A monatomic ideal gas is compressed adiabatically. What is ΔS of the gas?

n = 1.00
vi = 10.00 L
vf = 4.00 L
Constant External Pressure = 50.00 atm

Homework Equations



ΔU = q + w = 0 + (-PextΔV)
ΔS = ∫[(qrev)/T]dQ

The Attempt at a Solution



In order to calculate ΔS you have connect two thermodynamic states with a reversible path. I assumed that the ΔS of the system is 0 because dQ is 0 for adiabatic processes). Then second state focuses on ΔS of the surroundings that has an external pressure associated with it.

I found Tf = 322.06 K by using the ΔU equation

I am not sure what to do at this point, because every single attempt I made has led me to a negative ΔS.
You cannot assume that the ΔS = 0 because the process is not reversible. Since external pressure is constant and internal pressure varies, the compression is not quasi-static. A reversible path between the initial and final states is not adiabatic - there is heat flow.

I am not sure how you are calculating the final temperature. Are you given the initial temperature or the initial (internal) pressure of the gas?

AM
 
Yeah I started thinking it over and it wouldn't make sense. I thought I had read somewhere that if it is reversible it is 0. I am sorry I thought I had specified that initial temperature.
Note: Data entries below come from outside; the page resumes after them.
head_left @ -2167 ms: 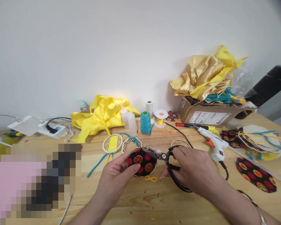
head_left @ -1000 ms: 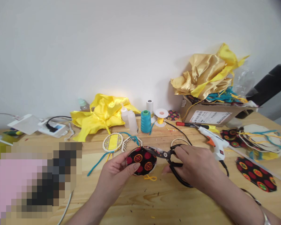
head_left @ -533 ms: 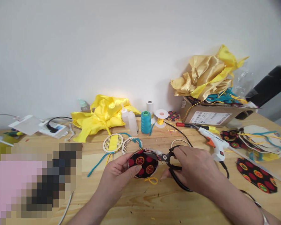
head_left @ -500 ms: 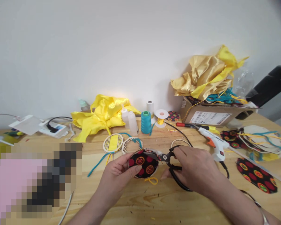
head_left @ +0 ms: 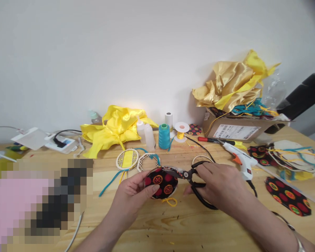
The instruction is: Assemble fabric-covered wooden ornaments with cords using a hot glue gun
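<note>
My left hand [head_left: 133,194] pinches a round fabric-covered piece [head_left: 164,184], black with red and orange circles, thumb on its face and fingers behind. Through the handles of black-handled scissors [head_left: 190,175] run the fingers of my right hand [head_left: 217,185]. The blades lie along the top edge of the round piece, where a strip of the same fabric sticks up. Part of the blades is hidden behind that edge. A yellow cord loop [head_left: 170,202] shows below the piece. Just beyond it lie an octagonal lattice frame [head_left: 147,162] and a round lattice frame [head_left: 127,159] backed with yellow.
A white glue gun [head_left: 241,161] rests beside my right hand. Behind stand a teal thread cone [head_left: 164,137], a yellow cord spool [head_left: 181,132] and squeeze bottles [head_left: 149,137]. A cardboard box [head_left: 233,127] of fabric is at back right, patterned fabric [head_left: 288,196] at right.
The scissor handles have come slightly closer together, with the lower handle raised a little. The left hand and the round piece stay almost in place.
</note>
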`<state>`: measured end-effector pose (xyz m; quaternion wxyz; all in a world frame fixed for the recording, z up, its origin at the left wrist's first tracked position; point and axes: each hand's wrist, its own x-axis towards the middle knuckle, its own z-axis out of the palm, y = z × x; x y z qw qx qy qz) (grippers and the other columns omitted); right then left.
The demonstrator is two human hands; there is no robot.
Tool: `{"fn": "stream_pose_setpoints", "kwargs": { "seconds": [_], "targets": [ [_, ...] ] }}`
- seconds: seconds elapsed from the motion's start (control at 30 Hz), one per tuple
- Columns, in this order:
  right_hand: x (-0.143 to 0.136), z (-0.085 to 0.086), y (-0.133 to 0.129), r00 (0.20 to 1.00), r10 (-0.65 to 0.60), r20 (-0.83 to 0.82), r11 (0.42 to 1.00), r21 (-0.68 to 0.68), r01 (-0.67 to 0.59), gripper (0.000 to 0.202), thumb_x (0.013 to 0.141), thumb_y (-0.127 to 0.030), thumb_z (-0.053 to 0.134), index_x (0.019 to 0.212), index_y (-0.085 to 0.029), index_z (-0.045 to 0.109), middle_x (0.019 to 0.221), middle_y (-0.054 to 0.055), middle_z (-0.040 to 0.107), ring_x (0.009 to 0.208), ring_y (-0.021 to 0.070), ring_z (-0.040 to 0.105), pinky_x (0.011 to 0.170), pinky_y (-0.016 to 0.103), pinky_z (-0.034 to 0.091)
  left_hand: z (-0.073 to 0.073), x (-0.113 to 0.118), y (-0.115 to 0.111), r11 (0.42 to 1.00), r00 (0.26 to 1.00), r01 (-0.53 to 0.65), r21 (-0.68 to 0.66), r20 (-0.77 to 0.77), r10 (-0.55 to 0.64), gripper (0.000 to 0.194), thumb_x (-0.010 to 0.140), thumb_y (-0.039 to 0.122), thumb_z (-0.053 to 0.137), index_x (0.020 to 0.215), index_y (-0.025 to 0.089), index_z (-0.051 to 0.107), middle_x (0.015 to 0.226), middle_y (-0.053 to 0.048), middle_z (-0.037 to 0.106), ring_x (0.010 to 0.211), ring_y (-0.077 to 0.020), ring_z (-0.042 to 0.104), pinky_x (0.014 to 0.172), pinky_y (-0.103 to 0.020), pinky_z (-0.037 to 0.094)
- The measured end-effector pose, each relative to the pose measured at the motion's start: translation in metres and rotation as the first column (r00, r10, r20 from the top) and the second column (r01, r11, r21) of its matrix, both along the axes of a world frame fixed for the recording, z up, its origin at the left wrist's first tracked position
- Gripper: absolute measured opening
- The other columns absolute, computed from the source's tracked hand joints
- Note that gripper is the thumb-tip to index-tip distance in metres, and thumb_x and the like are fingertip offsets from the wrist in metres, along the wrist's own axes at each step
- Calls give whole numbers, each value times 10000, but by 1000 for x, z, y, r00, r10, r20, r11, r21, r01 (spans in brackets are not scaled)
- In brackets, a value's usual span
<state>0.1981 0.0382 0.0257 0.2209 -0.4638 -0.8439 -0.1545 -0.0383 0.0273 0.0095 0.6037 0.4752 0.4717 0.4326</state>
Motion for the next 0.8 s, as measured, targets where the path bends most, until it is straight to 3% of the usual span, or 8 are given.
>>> {"fn": "stream_pose_setpoints", "kwargs": {
  "seconds": [0.33,0.8],
  "targets": [
    [6,-1,1,997,-11,71,996,87,5,380,776,-528,598,623,-180,592,556,13,597,517,159,562,513,299,276,0,1,0,1000,1000,24,-16,4,-24,264,726,196,725,981,261,732,926,11,769,839,-167,710,746,-199,546],
    [9,1,-1,997,-15,79,1000,-27,17,322,745,-496,627,674,-185,585,609,21,609,564,180,580,529,299,287,-1,-1,1,997,998,67,-40,-1,-67,307,724,187,725,1025,249,717,956,-6,763,854,-182,710,772,-235,553]
  ]
}}
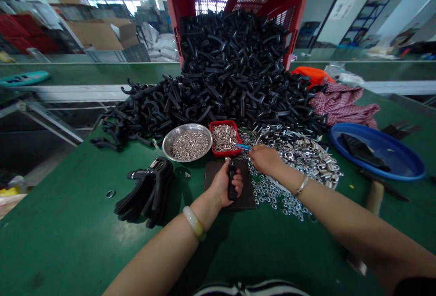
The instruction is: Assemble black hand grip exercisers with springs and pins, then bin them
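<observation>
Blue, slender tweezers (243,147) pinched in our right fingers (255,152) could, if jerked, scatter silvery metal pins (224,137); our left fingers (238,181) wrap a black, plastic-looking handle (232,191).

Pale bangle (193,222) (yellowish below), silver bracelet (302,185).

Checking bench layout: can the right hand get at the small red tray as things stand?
Probably yes: the right hand, holding a blue item, is beside the red tray, and nothing visible blocks its open top.
</observation>
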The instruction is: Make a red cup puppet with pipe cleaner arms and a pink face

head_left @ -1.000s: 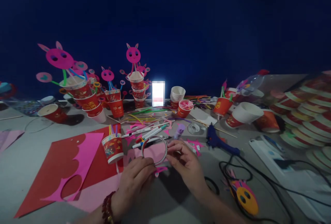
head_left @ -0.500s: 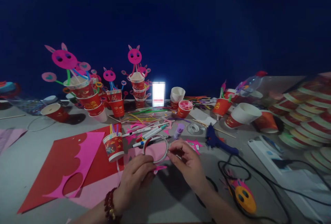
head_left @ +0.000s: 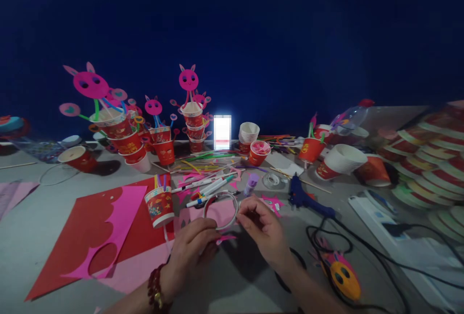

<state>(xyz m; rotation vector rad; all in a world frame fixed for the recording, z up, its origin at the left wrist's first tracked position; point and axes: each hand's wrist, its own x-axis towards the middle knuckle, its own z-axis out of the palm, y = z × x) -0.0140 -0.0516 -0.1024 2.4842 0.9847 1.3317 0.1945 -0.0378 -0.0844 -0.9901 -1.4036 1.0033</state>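
Over near desk (head_left: 239, 282): gripping tape roll (head_left: 207, 207) with left hand (head_left: 193, 240), pinching just beside it with right hand (head_left: 264, 231), unsure what. Could drop roll through slack grip.

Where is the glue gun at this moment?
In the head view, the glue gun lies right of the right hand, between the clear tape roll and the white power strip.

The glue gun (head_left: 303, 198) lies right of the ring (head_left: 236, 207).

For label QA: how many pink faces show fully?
3: left face, middle face, right face, each above cups. At least one more face behind is partly hidden.
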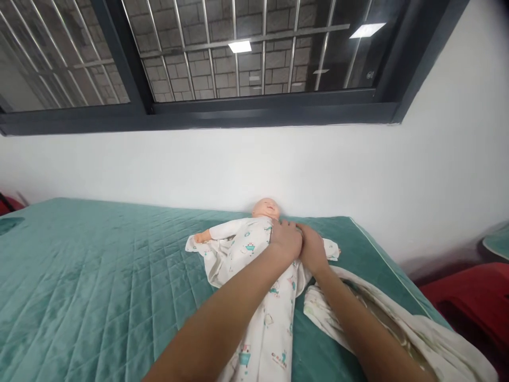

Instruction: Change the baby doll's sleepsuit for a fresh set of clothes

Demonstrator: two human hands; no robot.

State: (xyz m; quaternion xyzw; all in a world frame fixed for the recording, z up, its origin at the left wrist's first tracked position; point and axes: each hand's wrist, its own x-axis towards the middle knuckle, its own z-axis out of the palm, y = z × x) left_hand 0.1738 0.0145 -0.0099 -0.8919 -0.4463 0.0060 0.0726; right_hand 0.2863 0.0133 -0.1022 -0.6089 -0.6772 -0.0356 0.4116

It is at 298 K

I used

ΔU = -PextΔV
ΔU = =-(50.00 atm)(4.00 L - 10.00 L) = 300 J
300 J = n(3/2)R(Tf - Ti)
300 J = (1.00 mole)(3/2)(8.314 J/Kmol)(Tf - 298 K)
Tf = 322.06 K

But the question is given that it is compressed adiabatically so that's where my problem lies
 
Basis said:
Yeah I started thinking it over and it wouldn't make sense. I thought I had read somewhere that if it is reversible it is 0. I am sorry I thought I had specified that initial temperature. It is at 298 K
If the process is reversible the ΔS of the system + surroundings will be 0. As I said, this is not a reversible process. To calculate entropy change you have to first find a reversible path between the beginning and end states. So you have to find the pressure, volume and temperature of the gas initially and at the end and then find a reversible path from the initial to final states.

I used

ΔU = -PextΔV
ΔU = =-(50.00 atm)(4.00 L - 10.00 L) = 300 J
Whoa! You need MKS units to get an answer in Joules: Pressure is in Pascals and Volume is in m3. 1 atm = 101.325 x 103 Pa. and 1 L = 10-3 m3.

300 J = n(3/2)R(Tf - Ti)
300 J = (1.00 mole)(3/2)(8.314 J/Kmol)(Tf - 298 K)
Tf = 322.06 K

But the question is given that it is compressed adiabatically so that's where my problem lies
Your method is ok. You are just out by a few orders of magnitude with the units. (R = 8.314 J/mol-K). Tf is much higher than 322K.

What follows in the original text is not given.